▶ **EXERCISE AIM**:
Copy everything in the data below exactly except the pictures.

▶ **SOURCE DATA**:
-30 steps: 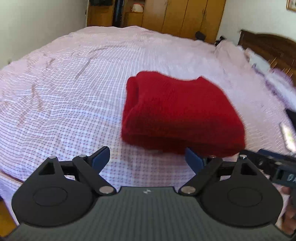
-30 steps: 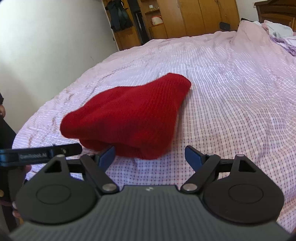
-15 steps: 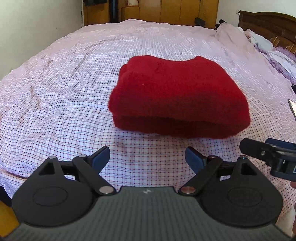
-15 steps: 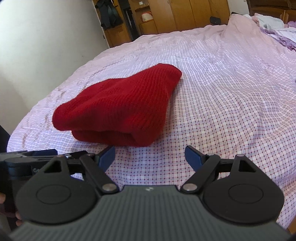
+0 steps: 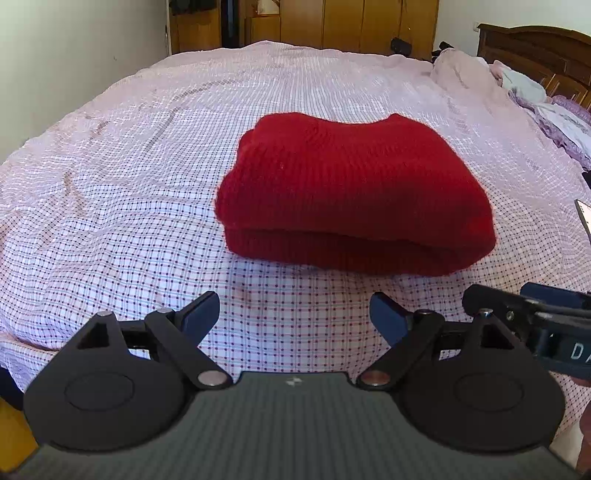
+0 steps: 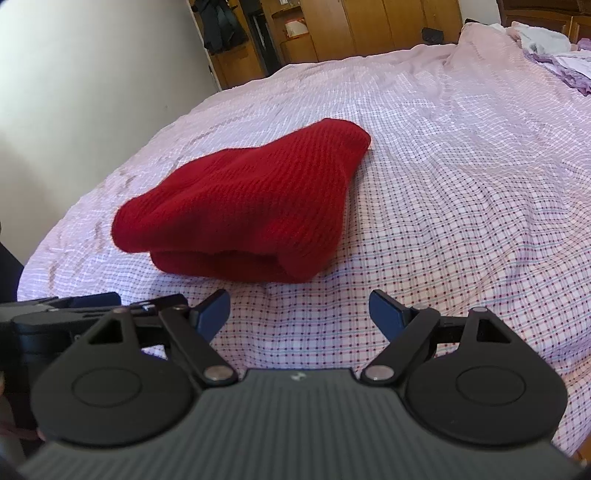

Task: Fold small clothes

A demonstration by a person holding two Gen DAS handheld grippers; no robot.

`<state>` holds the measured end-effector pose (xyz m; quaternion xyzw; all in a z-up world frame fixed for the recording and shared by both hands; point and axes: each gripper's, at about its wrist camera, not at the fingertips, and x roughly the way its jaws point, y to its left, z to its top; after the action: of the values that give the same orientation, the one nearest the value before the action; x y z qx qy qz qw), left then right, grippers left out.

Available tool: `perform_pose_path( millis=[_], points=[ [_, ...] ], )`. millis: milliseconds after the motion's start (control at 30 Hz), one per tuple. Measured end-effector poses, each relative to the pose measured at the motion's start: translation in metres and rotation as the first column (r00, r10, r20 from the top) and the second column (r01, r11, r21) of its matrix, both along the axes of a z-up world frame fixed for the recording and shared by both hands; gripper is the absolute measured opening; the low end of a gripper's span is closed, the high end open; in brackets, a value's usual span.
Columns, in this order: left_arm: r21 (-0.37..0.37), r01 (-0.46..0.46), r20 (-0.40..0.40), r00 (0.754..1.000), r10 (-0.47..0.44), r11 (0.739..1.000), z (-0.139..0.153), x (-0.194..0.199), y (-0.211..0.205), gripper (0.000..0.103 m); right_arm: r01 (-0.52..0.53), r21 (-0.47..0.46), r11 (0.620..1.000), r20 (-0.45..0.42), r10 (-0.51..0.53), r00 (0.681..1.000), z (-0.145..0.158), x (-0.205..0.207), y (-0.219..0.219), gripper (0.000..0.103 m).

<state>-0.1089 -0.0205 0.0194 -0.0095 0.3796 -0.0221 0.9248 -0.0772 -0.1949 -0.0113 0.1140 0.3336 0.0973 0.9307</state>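
Note:
A red knitted garment (image 5: 351,199) lies folded into a thick rectangular bundle on the pink checked bedsheet (image 5: 122,206). It also shows in the right wrist view (image 6: 251,210), left of centre. My left gripper (image 5: 295,314) is open and empty, held above the sheet just short of the bundle's near edge. My right gripper (image 6: 299,310) is open and empty, also a little short of the bundle. Each gripper shows at the edge of the other's view.
The bed's near edge runs just below the grippers. Crumpled pink bedding (image 5: 461,70) and purple and white clothes (image 5: 561,122) lie at the far right by a dark wooden headboard (image 5: 535,44). Wooden wardrobes (image 5: 351,22) stand behind the bed; a white wall (image 6: 92,92) is on the left.
Both grippers have drawn back from the folded red garment toward the bed's near edge. The garment has stayed in place, and both grippers have stayed open.

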Motion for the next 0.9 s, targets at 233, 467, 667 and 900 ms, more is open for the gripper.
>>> perform_pose_path(
  millis=[233,467,667,900],
  points=[
    [0.007,-0.006,0.004,1.0,0.006,1.0,0.0007,-0.0008,0.0003,0.091,-0.005,0.004,1.0,-0.005,0.005,1.0,-0.0019,0.0002,0.0012,0.084],
    [0.006,-0.009,0.001,1.0,0.009,1.0,-0.0005,-0.0007,0.0006,0.091,-0.008,0.003,1.0,-0.007,0.008,1.0,-0.0026,-0.0002,0.0019,0.084],
    [0.006,-0.018,-0.003,1.0,0.018,1.0,-0.0021,0.0004,0.0019,0.091,-0.01,0.002,1.0,-0.007,0.01,1.0,-0.003,-0.0001,0.0022,0.084],
    [0.008,-0.019,-0.004,1.0,0.019,1.0,-0.0025,0.0007,0.0022,0.091,-0.011,0.002,1.0,-0.007,0.011,1.0,-0.0037,0.0001,0.003,0.084]
  ],
)
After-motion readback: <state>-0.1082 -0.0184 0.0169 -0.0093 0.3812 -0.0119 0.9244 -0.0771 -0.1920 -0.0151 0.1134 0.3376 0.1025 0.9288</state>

▶ **SOLUTION TO THIS TASK**:
-30 steps: 
-30 steps: 
-15 steps: 
-15 steps: 
+0 steps: 
+0 steps: 

Task: Fold small clothes

A demonstration by a person holding two Gen DAS handheld grippers; no robot.

`<state>` holds the measured end-effector pose (xyz m; quaternion xyzw; all in a z-up world frame fixed for the recording and shared by both hands; point and axes: each gripper's, at about its wrist camera, not at the fingertips, and x roughly the way its jaws point, y to its left, z to its top; after the action: of the values that give the same orientation, the one nearest the value before the action; x y z qx qy qz qw), left then right, grippers left out.

Available tool: `perform_pose_path( millis=[_], points=[ [_, ...] ], )`. millis: milliseconds after the motion's start (control at 30 Hz), one per tuple. Measured end-effector poses, each relative to the pose measured at the motion's start: translation in metres and rotation as the first column (r00, r10, r20 from the top) and the second column (r01, r11, r21) of its matrix, both along the axes of a z-up world frame fixed for the recording and shared by both hands; gripper is the absolute measured opening; the low end of a gripper's span is closed, the high end open; in brackets, a value's usual span.
Columns, in this order: left_arm: r21 (-0.37..0.37), r01 (-0.46..0.46), r20 (-0.40..0.40), r00 (0.754..1.000), r10 (-0.47..0.44), r11 (0.739..1.000), z (-0.139..0.153), x (-0.194..0.199), y (-0.211..0.205), gripper (0.000..0.103 m); right_arm: r01 (-0.52..0.53), r21 (-0.47..0.46), r11 (0.620..1.000), r20 (-0.45..0.42), r10 (-0.51..0.53), r00 (0.681..1.000), z (-0.145..0.158), x (-0.205..0.207), y (-0.219..0.219), gripper (0.000..0.103 m).

<state>-0.1089 -0.0205 0.0194 -0.0095 0.3796 -0.0221 0.9248 -0.0772 -0.1949 -0.0113 0.1140 0.3336 0.0973 0.9307</state>
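Note:
A red knitted garment (image 5: 351,199) lies folded into a thick rectangular bundle on the pink checked bedsheet (image 5: 122,206). It also shows in the right wrist view (image 6: 251,210), left of centre. My left gripper (image 5: 295,314) is open and empty, held above the sheet just short of the bundle's near edge. My right gripper (image 6: 299,310) is open and empty, also a little short of the bundle. Each gripper shows at the edge of the other's view.
The bed's near edge runs just below the grippers. Crumpled pink bedding (image 5: 461,70) and purple and white clothes (image 5: 561,122) lie at the far right by a dark wooden headboard (image 5: 535,44). Wooden wardrobes (image 5: 351,22) stand behind the bed; a white wall (image 6: 92,92) is on the left.
Both grippers have drawn back from the folded red garment toward the bed's near edge. The garment has stayed in place, and both grippers have stayed open.
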
Motion for the next 0.9 s, targets at 233, 467, 667 and 900 ms, more is open for the gripper.
>>> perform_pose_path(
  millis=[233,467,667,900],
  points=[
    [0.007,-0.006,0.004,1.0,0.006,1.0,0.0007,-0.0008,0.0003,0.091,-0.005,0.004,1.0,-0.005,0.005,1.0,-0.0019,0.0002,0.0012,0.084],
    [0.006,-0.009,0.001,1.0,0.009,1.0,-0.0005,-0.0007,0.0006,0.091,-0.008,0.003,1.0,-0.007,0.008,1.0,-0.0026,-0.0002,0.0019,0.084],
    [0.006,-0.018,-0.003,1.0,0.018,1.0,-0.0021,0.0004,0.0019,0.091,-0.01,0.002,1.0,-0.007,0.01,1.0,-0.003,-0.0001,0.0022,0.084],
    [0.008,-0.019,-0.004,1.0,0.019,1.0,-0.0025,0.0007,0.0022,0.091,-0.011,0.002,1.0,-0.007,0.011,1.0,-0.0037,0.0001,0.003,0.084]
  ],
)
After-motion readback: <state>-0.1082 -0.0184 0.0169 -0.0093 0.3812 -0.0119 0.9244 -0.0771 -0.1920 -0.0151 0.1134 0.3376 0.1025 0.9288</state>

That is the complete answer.